His six months in the Gulf were traumatic. He had tried in vain to save the life of a colleague crushed by an Army vehicle, and cleared Iraqi trenches 'full of dead people'.

Roberts, 22, from Stoke-on- Trent, became a minor celebrity when he rang the Sheraton Hotel in Baghdad to reserve a victory suite for the Army. Now, after five years' service, he is one of five members of the 1st Battalion, the Staffordshire Regiment, serving a seven-month jail sentence after a court martial. At the end of it he will be dishonourably discharged and unemployed. His crime was to smoke cannabis.
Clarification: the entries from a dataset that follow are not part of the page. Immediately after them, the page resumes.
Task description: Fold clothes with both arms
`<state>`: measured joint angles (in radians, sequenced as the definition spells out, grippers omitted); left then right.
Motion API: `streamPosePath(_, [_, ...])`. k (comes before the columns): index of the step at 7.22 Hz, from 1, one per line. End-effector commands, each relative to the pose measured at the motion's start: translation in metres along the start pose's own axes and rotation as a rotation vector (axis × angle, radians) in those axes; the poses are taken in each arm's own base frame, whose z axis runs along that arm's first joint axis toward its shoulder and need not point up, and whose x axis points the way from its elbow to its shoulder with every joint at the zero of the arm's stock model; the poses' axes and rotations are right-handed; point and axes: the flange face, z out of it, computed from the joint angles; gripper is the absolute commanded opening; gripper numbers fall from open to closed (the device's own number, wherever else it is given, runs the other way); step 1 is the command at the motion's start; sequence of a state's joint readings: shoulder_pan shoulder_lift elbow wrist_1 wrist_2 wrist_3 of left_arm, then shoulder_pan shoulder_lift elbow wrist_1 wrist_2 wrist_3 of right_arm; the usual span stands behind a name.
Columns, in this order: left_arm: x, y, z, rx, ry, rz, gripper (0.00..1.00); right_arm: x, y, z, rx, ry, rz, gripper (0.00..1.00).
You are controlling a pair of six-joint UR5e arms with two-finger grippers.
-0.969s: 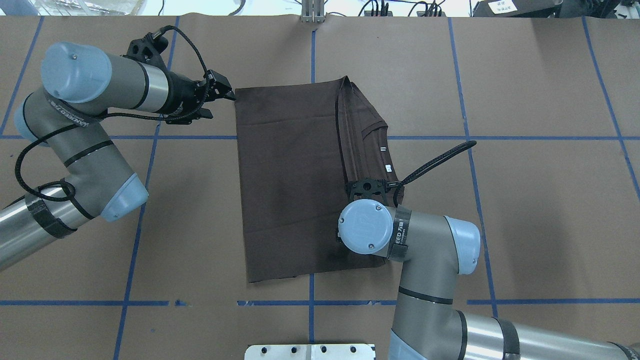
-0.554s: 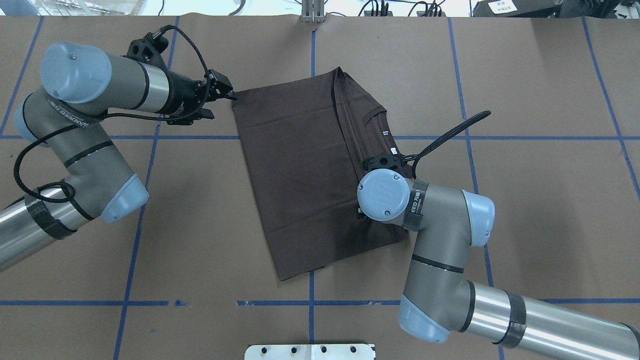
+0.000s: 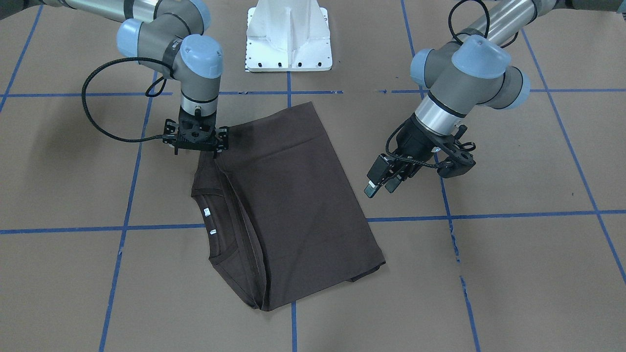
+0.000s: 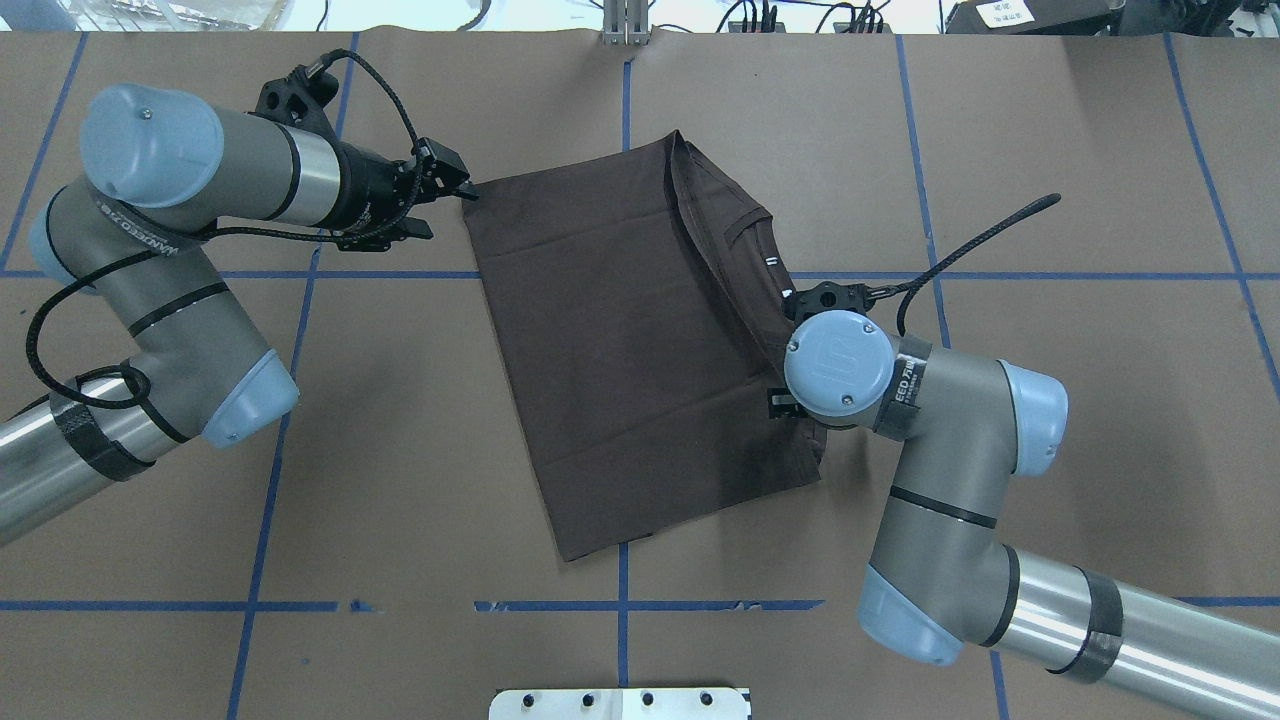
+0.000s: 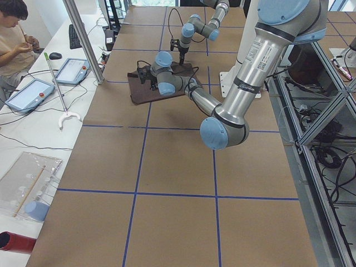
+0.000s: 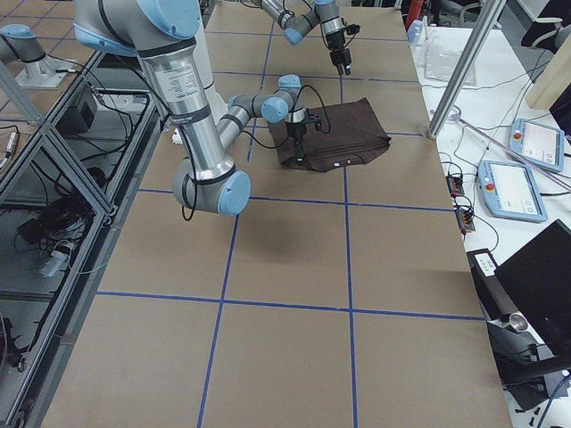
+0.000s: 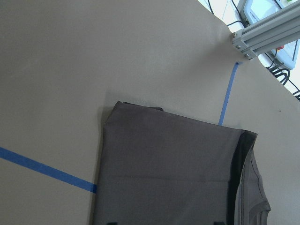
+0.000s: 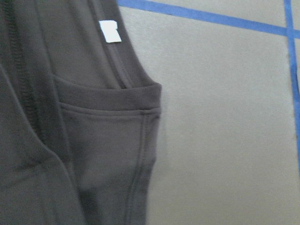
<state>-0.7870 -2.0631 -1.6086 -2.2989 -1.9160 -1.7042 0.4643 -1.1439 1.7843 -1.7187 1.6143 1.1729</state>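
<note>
The dark brown T-shirt [image 3: 293, 195] lies folded lengthwise on the brown table, skewed, with its collar and white tags [image 3: 207, 211] on my right side; it also shows in the overhead view [image 4: 620, 330]. My right gripper [image 3: 215, 152] points straight down and is shut on the shirt's near right edge by the sleeve; in the overhead view its wrist hides it. The right wrist view shows the sleeve cloth [image 8: 93, 140] close up. My left gripper [image 3: 380, 187] hovers just off the shirt's far left corner [image 4: 468, 192], open and empty. The left wrist view looks down on the shirt [image 7: 178, 168].
The white pedestal base [image 3: 288, 39] stands at the table's near edge. Blue tape lines [image 4: 620, 606] grid the brown table cover. A metal post [image 4: 625, 25] stands at the far edge. An operator [image 5: 14, 33] sits beyond the far side with tablets.
My right arm has moved right and away, dragging the shirt's near end with it, so the shirt has swung from square to skewed. My left gripper has barely moved.
</note>
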Motion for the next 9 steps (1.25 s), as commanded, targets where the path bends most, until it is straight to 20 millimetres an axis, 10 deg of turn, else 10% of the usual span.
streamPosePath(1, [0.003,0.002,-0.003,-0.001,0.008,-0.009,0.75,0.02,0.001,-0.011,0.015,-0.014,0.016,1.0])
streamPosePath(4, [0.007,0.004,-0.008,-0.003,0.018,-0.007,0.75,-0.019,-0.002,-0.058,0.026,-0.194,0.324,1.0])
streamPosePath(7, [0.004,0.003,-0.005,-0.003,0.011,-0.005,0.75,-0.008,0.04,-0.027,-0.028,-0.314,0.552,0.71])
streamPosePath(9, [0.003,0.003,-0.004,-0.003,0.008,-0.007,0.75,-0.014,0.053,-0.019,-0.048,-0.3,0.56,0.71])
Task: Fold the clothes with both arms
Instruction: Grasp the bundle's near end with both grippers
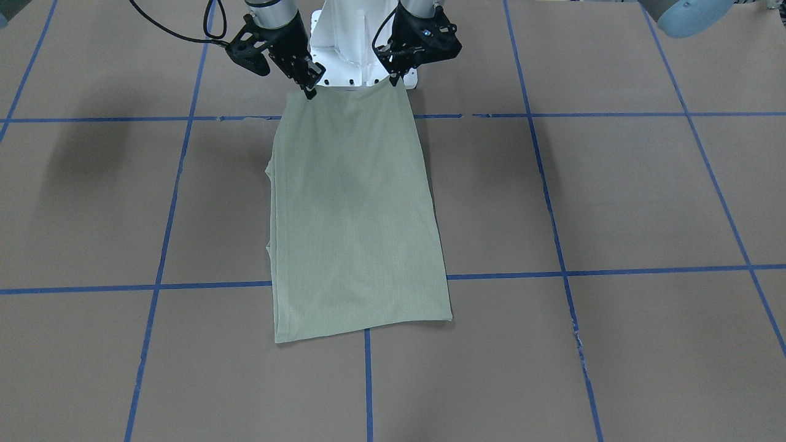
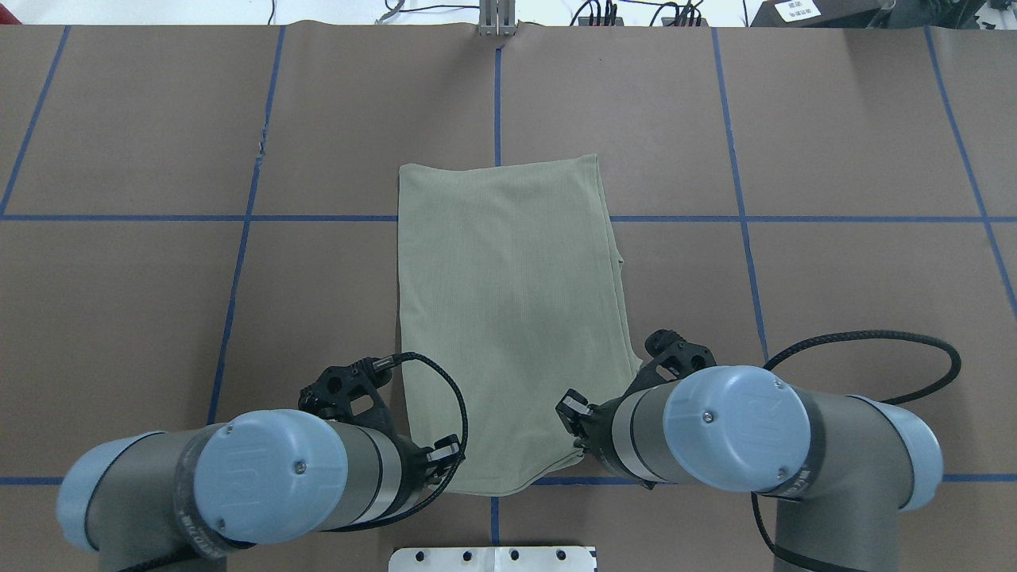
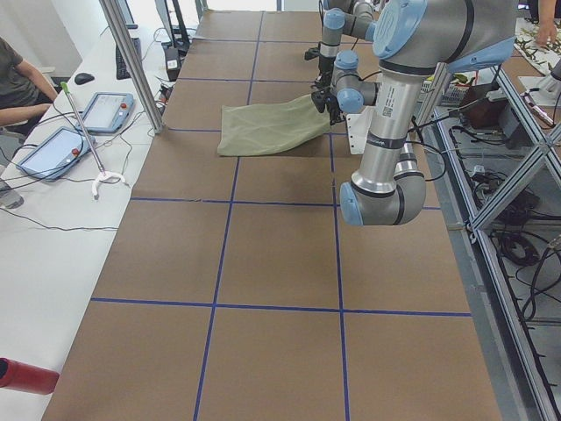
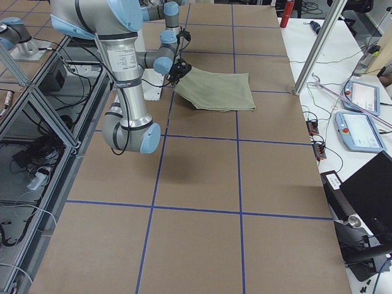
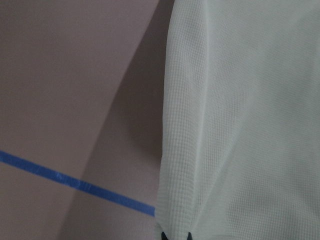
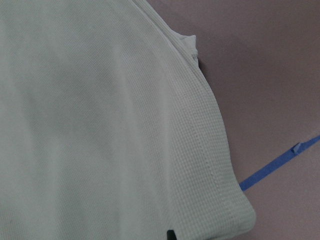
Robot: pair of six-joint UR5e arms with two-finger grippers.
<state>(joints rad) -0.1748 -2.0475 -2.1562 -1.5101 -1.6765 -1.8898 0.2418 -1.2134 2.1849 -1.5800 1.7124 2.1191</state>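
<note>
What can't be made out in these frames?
- left gripper and right gripper: in the overhead view their fingertips are hidden under the left arm and right arm.
- Wrist views: the fingertips are cut off by the bottom edge.
- shirt: neck and sleeves are hidden by its folded layers in every view.
- Side views: the grip on the shirt's corners is too small to judge.

One shirt (image 1: 356,209), two arms (image 2: 270,477), two pincers (image 1: 310,92), two tablets (image 3: 112,111).
</note>
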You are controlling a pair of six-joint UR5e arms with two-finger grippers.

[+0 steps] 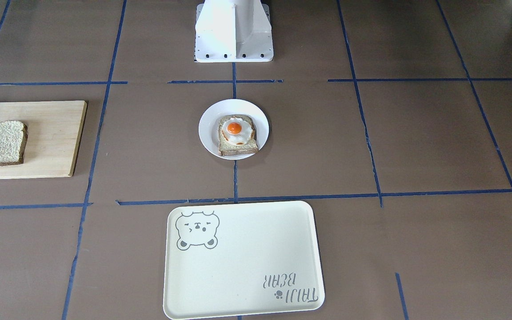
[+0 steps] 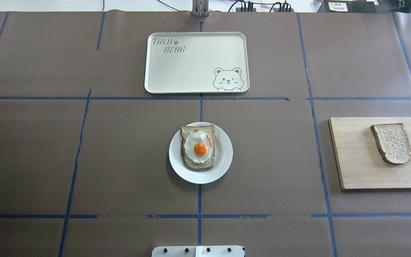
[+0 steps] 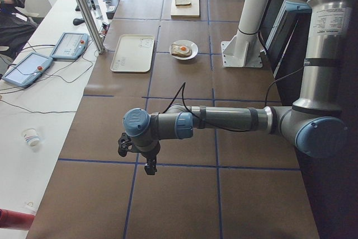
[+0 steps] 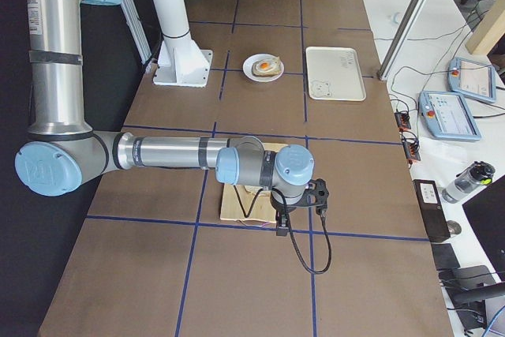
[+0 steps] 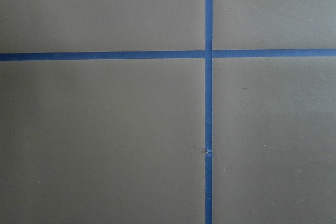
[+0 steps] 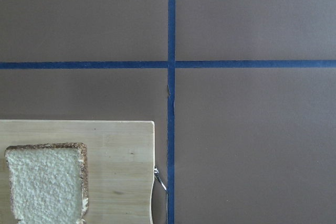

Yesterday lawyers, civil rights groups and probation officers said the Army had perpetrated 'a grave injustice'. Jim Nichol, his solicitor, said: 'What has happened is outrageous. This man needed counselling for the traumas he had lived through, not a court martial.' In the unlikely event that he would have faced trial, psychiatric reports would have led to his acquittal, he said.

Harry Fletcher, assistant general secretary of the National Association of Probation Officers, said: 'One of the many lessons from Vietnam was that traumatised soldiers used cannabis to try and forget and relax. We stopped jailing people for smoking small amounts of cannabis 20 years ago. The attitude of the Army belongs to the Dark Ages.'

Yesterday, the Army defended its punishments. A spokeswoman at the Ministry of Defence said: 'The military do not tolerate any misuse of drugs of any kind and hand out punishments accordingly. Soldiers are aware of this when they join.' She said that counselling was available for personnel suffering from post-traumatic stress disorder as a result of the Gulf war. But in a statement to his solicitor, Roberts, 22, said that in the Army it would be regarded as a 'weakness of character' to seek counselling.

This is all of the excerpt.